En suite, concernant le taux du dollar appliqué pour verser les émoluments de la Session extraordinaire, il y a lieu de préciser que le taux budgétaire applicable à ce jour est de 93.000 CDF le dollar. Un chiffre qui est du reste vérifiable auprès des services compétents de l’Etat.  Et de ce fait, aucun commentateur d’informations d’actualité avisé ne devrait ignorer pareille réalité financière. S’il n’en était pas ainsi, le personnel administratif de la Chambre législative, plus sensible aux questions de rémunération et à qui l’on applique le même taux qu’aux députés, serait déjà en pleine manifestation de protestation.

Enfin, au sujet du taux évoqué de 1250 CDF le dollar, il a bel et bien été envisagé par le Gouvernement de la République, seulement dans l’hypothèse d’un paiement forfaitaire déjà expérimenté dans le passé, mais qui n’a pas été retenu, cette fois ci.

Avant de conclure, il sied de souligner qu’à l’occasion de cette paie d’émoluments, le Gouvernement, fortement préoccupé par la question des flux monétaires sur les marchés financiers internes, avait déjà décidé d’un paiement échelonné en 2 tranches pour la Chambre haute et en trois, pour la nôtre. Témoin, une lettre du Ministre des Finances lue devant les députés.

Voilà des arguments massues qui doivent obliger les pourfendeurs et autres jaloux à se taire, plutôt que de chercher les poux sur la tête d’un chauve. Ceci pour dire que le Bureau de l’Assemblée nationale n’a jamais amputé quoi que ce soit des émoluments des Honorables Députés nationaux, ni hier ni aujourd’hui. Est-il besoin de rappeler que toutes les questions liées aux droits et avantages dus aux parlementaires sont toujours traités à huis clos.

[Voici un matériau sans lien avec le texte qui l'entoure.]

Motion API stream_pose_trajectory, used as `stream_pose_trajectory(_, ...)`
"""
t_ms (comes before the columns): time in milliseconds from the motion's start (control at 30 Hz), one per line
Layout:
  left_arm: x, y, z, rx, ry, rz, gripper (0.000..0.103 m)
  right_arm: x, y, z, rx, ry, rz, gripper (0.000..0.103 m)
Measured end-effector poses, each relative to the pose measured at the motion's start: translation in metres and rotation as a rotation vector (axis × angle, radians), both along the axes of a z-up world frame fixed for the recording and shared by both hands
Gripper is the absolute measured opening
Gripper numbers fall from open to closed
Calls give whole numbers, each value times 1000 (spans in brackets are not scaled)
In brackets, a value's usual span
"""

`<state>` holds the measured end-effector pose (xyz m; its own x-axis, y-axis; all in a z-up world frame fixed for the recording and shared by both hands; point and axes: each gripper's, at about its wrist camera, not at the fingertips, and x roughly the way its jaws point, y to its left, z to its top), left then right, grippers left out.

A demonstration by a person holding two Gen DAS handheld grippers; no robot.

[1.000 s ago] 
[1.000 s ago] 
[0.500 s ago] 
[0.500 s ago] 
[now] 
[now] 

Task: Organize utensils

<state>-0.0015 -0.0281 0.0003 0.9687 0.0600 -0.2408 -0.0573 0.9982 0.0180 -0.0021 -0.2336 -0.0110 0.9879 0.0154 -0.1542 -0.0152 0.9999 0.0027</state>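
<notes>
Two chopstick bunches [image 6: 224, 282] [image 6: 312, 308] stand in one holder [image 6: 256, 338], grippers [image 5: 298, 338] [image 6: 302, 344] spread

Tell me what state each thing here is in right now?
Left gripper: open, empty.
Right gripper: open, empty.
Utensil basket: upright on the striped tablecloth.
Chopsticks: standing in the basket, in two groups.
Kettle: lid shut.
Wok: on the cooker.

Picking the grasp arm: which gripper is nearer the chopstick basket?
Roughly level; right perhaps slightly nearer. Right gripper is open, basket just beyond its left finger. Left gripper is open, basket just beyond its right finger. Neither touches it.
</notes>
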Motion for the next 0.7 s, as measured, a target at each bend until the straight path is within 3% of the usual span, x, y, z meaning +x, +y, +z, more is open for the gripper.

Qu’agir de la sorte n’est donc nullement faire montre d’opacité ou de manque de transparence dans la gestion. Car, pour des raisons évidentes de pudeur politique, les informations relatives aux questions financières de cette nature-là sont ici placées sous le régime d’informations confidentielles, étrangères à la fonction législative. Quoi qu’il en soit, puisqu’il arrive souvent que l’information ne circule pas correctement, y compris parmi les députés nationaux, des membres du Gouvernement concernés sont attendus avant la fin de la session en cours par les Honorables pour des explications appropriées, notamment sur les questions d’ordre budgétaire. L’occasion sera indiquée pour éclairer la religion de ceux qui estiment que l’information n’a pas bien circulé.